"Winter Moon" is and awesome 300 page novel...stretched to 480 pages. While not awful, "Winter Moon" is sooo slowly paced that you will lose interest.
The book is actually 2 (possibly 3) seperate tales..all wrapped in one. The first part of the novel switches back and forth between a Los Angles cop caught in violent shoot-out and a widowed rancher in Montana dealing with some strange things happening in and around his home.
The parts of the story dealing with the cop and his road to recovery simply drag, and read more like a condemnation by Koontz of modern society. While I agree with most of the points he makes....it's still fairly dull. The highlight of the story for me is the portions dealing with the elderly rancher. Strange lights, odd animal activity and other bizarre occurances will keep you turning the pages.

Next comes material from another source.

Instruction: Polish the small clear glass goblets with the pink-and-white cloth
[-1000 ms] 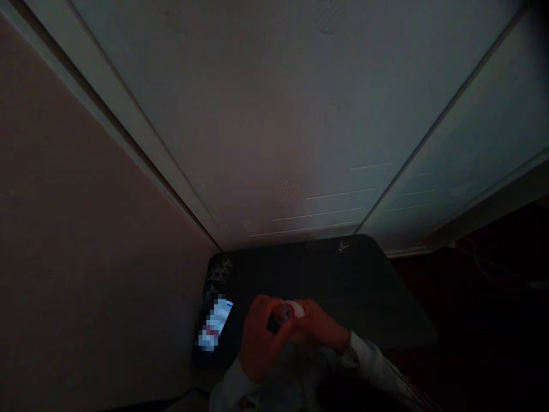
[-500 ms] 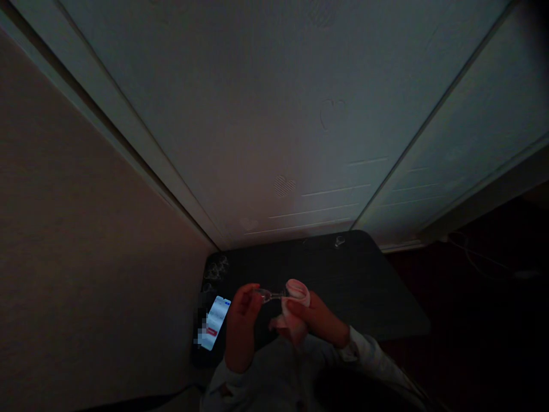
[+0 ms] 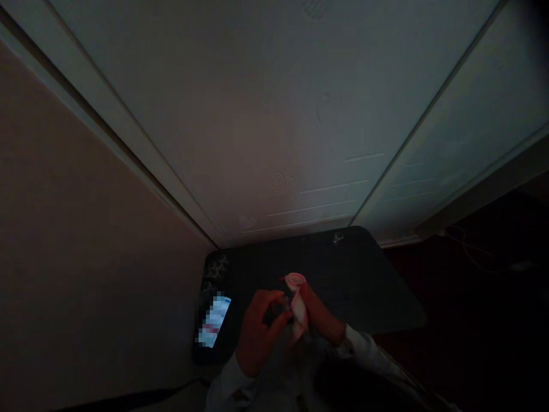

The third and final portion of the book kind of merges these two storylines together. But passages of this final portion (the 2nd half of the book) really drag and story elements get kind of shoehorned in for no good reason. A dog is introduced, but really doesn't add or bring anything to the story (but it's Koontz and a Dog must always play some kind of role), and we meet a new character in the final pages that plays a vital role in the story's outcome which felt almost like a "cheat" on the author's part.
Still, it's not an awful book, and it is a relatively quick read, so if you've got nothing else for the beach you could do a lot worse.
Valerie J. Koso
I loved this Book, I didn't want to put it down. I am a Dean Koontz fan and I enjoy all his books.
I read this one back when it first came out. I devoured it in a few hours. It's reminiscent in some ways of Heinlein's Puppet Masters. While not one of Koontz's best, it's still a lot of fun and worth your time.
I enjoyed this Dean Koontz book but felt that it was very padded out. The chapters of Edwardo could have just been written as a prologue and there are a lot of chapters during and after Jacks injury which I felt were unneccesary and, were they in a movie, they would probably have been covered in a montage.
I liked the fact that this book was quite origional for Dean Koontz in the fact that it was very different (especially the ending) to his other books in the fact that it deals with the supernatural.
As usual with a Koontz book the charactors are likeable, it can be hard to put down in places and, of course, one of the main charactors has a pet dog.
Recomended to Koontz fans because the theme of it is a nice change from the usual.